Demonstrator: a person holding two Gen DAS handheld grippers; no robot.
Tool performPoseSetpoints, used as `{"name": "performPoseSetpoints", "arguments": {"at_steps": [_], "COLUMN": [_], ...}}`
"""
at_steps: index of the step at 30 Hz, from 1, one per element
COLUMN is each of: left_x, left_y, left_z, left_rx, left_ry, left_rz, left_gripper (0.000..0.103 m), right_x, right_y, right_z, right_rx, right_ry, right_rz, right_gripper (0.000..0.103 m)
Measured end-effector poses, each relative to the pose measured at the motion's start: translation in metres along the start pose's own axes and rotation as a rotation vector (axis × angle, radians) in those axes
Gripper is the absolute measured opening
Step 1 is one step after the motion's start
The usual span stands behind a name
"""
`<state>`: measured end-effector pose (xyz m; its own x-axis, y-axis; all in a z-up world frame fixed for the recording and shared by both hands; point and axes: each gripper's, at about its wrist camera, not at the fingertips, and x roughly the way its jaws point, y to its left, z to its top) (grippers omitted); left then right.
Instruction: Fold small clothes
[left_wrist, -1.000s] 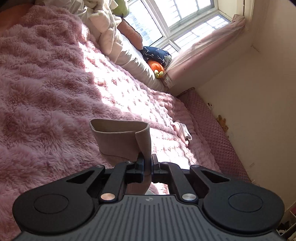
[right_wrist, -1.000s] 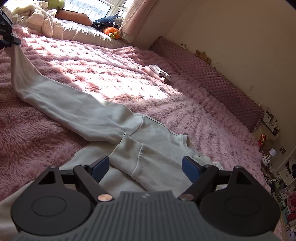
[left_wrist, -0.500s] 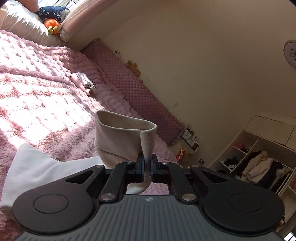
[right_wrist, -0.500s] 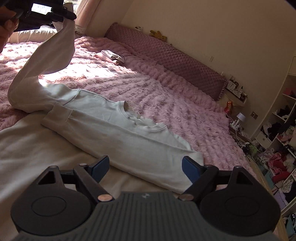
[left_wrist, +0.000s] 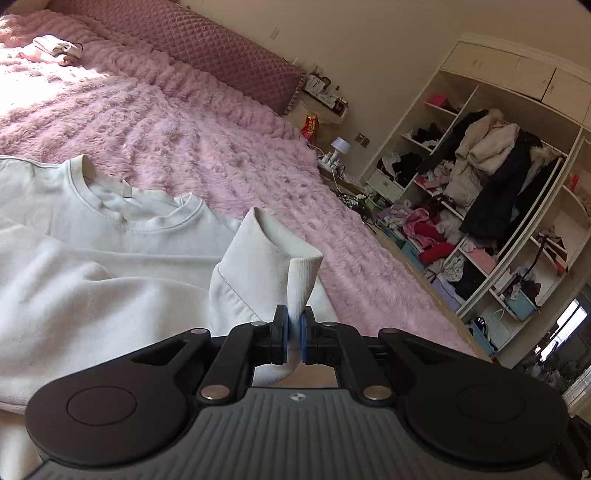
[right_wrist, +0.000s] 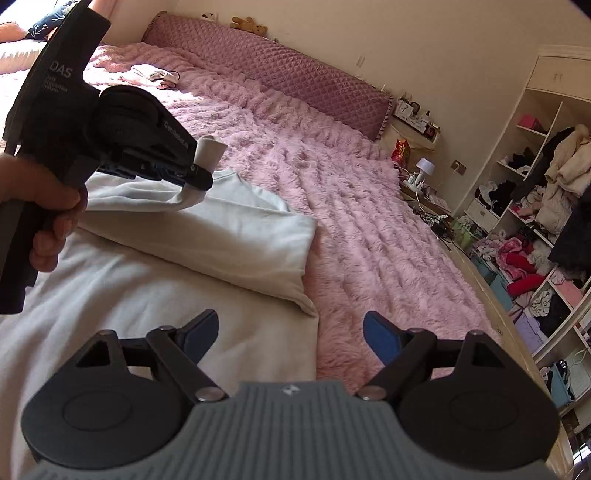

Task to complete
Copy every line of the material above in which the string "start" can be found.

Solved exercise
Measured end-effector poses, each relative to the pose measured at the motion's start: translation in metres along the start pose's own axes and rotation as a rotation vector (axis × angle, radians) in those axes
Step 1 is one step after the motion's start

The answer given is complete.